I would expect transformers library to install without throwing an error when all pre-requisites for installation are met.

About this issue

  • Original URL
  • State: closed
  • Created 2 years ago
  • Reactions: 6
  • Comments: 65 (1 by maintainers)

Commits related to this issue

Most upvoted comments

I am on M1 and managed to go around this in the following way: I installed a rust compiler using brew, and then initialized it. brew install rustup rustup-init Then I restarted the console and checked if it is installed: rustc --version . It turned out you also have to setup the path: export PATH="$HOME/.cargo/bin:$PATH"

It works now.

I did brew install rustup rustup-init Then I restarted the console and checked if it is installed: rustc --version . It turned out you also have to setup the path: export PATH=“$HOME/.cargo/bin:$PATH”

and

python3 -m pip install transformers python -m pip install transformers

Are you guys on M1 ? If that’s the case it’s expected unfortunately. (https://github.com/huggingface/tokenizers/issues/932)

If not, what platform are you on ? (OS, hardware, python version ?)
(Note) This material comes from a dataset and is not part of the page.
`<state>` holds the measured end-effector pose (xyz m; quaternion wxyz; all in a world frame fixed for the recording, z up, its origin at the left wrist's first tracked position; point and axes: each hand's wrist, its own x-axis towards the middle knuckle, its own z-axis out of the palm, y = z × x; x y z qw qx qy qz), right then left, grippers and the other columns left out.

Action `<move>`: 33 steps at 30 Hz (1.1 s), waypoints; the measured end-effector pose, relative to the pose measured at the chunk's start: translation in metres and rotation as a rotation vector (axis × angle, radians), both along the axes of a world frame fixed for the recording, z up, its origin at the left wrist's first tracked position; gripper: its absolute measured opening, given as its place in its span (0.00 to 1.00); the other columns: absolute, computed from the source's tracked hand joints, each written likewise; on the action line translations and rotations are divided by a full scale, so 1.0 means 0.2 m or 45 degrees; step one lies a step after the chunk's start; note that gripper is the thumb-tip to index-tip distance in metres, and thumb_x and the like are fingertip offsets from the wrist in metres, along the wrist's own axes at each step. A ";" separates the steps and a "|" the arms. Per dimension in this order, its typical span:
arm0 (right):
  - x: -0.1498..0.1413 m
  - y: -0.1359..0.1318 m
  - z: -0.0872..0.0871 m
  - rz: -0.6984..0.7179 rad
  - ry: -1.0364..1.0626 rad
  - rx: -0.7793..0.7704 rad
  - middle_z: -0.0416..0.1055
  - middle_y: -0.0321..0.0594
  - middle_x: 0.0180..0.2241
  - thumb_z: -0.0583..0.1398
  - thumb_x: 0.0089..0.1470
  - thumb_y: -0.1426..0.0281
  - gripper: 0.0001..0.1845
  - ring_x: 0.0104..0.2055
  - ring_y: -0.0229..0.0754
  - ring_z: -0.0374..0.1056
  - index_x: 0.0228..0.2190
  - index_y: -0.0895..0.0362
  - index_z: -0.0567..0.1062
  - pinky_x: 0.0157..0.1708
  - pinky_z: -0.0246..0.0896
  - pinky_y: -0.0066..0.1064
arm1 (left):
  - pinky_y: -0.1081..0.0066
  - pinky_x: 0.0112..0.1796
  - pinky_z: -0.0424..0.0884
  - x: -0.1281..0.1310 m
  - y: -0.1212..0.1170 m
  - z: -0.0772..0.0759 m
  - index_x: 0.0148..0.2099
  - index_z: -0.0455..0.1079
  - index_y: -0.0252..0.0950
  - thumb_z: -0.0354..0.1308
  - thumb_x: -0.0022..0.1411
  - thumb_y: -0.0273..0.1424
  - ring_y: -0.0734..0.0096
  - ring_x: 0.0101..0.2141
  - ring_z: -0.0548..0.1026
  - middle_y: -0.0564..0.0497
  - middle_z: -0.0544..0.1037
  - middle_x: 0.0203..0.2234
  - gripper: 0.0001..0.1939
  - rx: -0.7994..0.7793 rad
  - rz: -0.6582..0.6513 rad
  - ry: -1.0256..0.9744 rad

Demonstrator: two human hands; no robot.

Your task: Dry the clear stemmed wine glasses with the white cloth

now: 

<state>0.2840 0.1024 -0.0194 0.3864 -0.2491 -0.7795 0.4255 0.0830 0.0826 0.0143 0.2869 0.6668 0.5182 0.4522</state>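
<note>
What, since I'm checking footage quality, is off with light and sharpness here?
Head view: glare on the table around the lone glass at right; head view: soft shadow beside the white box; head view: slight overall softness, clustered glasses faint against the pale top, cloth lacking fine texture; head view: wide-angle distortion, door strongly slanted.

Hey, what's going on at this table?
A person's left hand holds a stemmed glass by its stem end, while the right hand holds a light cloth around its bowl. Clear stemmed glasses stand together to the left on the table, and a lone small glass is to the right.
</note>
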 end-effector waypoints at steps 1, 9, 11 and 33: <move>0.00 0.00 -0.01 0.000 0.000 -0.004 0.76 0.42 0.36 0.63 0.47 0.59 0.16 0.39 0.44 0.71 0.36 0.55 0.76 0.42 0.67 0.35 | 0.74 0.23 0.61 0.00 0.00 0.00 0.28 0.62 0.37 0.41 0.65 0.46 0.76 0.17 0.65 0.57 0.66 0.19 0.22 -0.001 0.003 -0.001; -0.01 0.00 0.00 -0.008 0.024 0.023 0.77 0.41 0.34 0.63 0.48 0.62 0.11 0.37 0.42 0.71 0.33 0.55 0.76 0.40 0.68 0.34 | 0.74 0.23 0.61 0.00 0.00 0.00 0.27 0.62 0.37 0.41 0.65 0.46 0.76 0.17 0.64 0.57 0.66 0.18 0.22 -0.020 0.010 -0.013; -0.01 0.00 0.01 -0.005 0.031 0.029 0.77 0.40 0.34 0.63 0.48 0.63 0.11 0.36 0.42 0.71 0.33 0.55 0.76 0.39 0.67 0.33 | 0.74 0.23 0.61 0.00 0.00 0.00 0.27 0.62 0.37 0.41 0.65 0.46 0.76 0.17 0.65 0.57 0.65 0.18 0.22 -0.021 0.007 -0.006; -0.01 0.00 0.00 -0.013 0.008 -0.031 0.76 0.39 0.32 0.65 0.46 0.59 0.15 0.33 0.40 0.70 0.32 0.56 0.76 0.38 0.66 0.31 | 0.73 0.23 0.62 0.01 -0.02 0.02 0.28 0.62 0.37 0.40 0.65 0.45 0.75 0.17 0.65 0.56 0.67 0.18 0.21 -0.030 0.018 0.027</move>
Basically for M1 you need to install from source (for now, fixes coming soon https://github.com/huggingface/tokenizers/pull/1055).
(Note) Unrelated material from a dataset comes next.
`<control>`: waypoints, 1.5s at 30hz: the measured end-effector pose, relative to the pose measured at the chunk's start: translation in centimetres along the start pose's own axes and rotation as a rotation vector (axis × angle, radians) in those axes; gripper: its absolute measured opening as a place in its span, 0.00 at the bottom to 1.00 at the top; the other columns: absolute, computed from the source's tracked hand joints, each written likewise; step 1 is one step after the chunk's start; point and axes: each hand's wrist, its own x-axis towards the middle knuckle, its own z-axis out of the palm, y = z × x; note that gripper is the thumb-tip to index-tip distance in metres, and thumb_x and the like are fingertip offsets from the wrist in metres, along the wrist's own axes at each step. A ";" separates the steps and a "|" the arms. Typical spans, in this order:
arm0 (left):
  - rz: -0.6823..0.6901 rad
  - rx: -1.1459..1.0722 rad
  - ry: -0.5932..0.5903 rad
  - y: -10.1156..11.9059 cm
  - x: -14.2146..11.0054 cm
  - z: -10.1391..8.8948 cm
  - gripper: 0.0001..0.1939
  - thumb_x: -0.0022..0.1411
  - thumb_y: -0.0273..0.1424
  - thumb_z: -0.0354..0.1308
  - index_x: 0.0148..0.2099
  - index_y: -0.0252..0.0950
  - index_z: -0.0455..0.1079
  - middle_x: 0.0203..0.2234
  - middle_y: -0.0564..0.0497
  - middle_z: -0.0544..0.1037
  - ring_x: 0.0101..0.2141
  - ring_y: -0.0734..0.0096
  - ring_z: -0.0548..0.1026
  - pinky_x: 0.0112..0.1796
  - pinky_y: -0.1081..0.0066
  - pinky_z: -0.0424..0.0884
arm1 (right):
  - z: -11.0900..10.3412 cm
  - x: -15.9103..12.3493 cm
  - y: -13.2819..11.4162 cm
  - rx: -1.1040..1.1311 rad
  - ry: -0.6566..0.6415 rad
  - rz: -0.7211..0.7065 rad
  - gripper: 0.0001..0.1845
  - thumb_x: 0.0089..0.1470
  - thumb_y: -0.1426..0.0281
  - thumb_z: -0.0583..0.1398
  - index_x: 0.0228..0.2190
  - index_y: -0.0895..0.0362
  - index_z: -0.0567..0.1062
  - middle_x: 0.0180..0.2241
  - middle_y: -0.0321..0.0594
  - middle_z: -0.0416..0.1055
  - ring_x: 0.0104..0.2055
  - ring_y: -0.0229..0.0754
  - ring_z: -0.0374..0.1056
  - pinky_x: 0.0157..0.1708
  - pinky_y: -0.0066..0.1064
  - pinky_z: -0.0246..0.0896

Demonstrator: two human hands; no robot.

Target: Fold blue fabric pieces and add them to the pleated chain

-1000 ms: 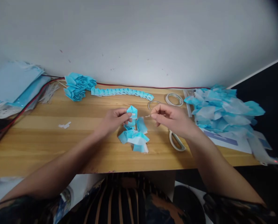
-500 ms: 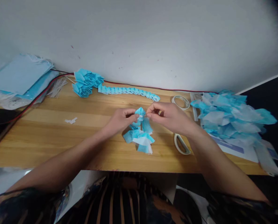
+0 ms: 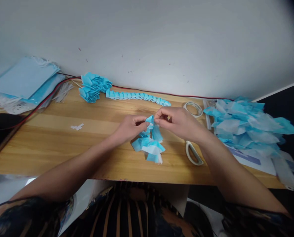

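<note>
My left hand [image 3: 132, 127] pinches a folded piece of thin blue fabric [image 3: 150, 122], its thumb and index finger closed on the left side. My right hand [image 3: 173, 120] is closed in a pinch at the right edge of the same piece; what exactly lies between those fingertips is too small to see. Below both hands, loose blue and white fabric pieces [image 3: 150, 148] lie on the wooden table [image 3: 99, 158]. To their right stands a half-ring-shaped white tape dispenser or roll [image 3: 194, 153], partly beside my right forearm.
A roll of tape [image 3: 193, 109] lies at the back, near a row of folded blue pieces [image 3: 139, 96] and blue fabric flowers [image 3: 93, 86]. A fabric heap [image 3: 245, 126] is at right. Face masks [image 3: 25, 77], white scraps [image 3: 77, 126] and a cable [image 3: 45, 100] are at left.
The folded blue piece has tilted and turned narrower to view between my fingers. My right fingertips have come against its edge. The whole view has shifted slightly.
</note>
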 end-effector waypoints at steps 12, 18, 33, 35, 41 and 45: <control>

Also the error message says you’re missing a rust compiler, it might be enough to just install the rust compiler: https://www.rust-lang.org/tools/install and maybe the install will go through. (It’s easier if we prebuild those but still).

I met this problem and failed to resolve it with any way mentioned above. However when I downgrade my python version from 3.11 to 3.10, everything went well instead. I hope it could help you.

We already build wheels for Apple Silicon ! Just not python3.8 which isn’t supposed to exist on M1. (only 3.9, 3.10, and 3.11 now)

For what it’s worth: Above setup but Rust version 1.67.1 and -A invalid_reference_casting (via RUSTFLAGS) and it does compile then (haven’t yet got to testing if it actually works, though…).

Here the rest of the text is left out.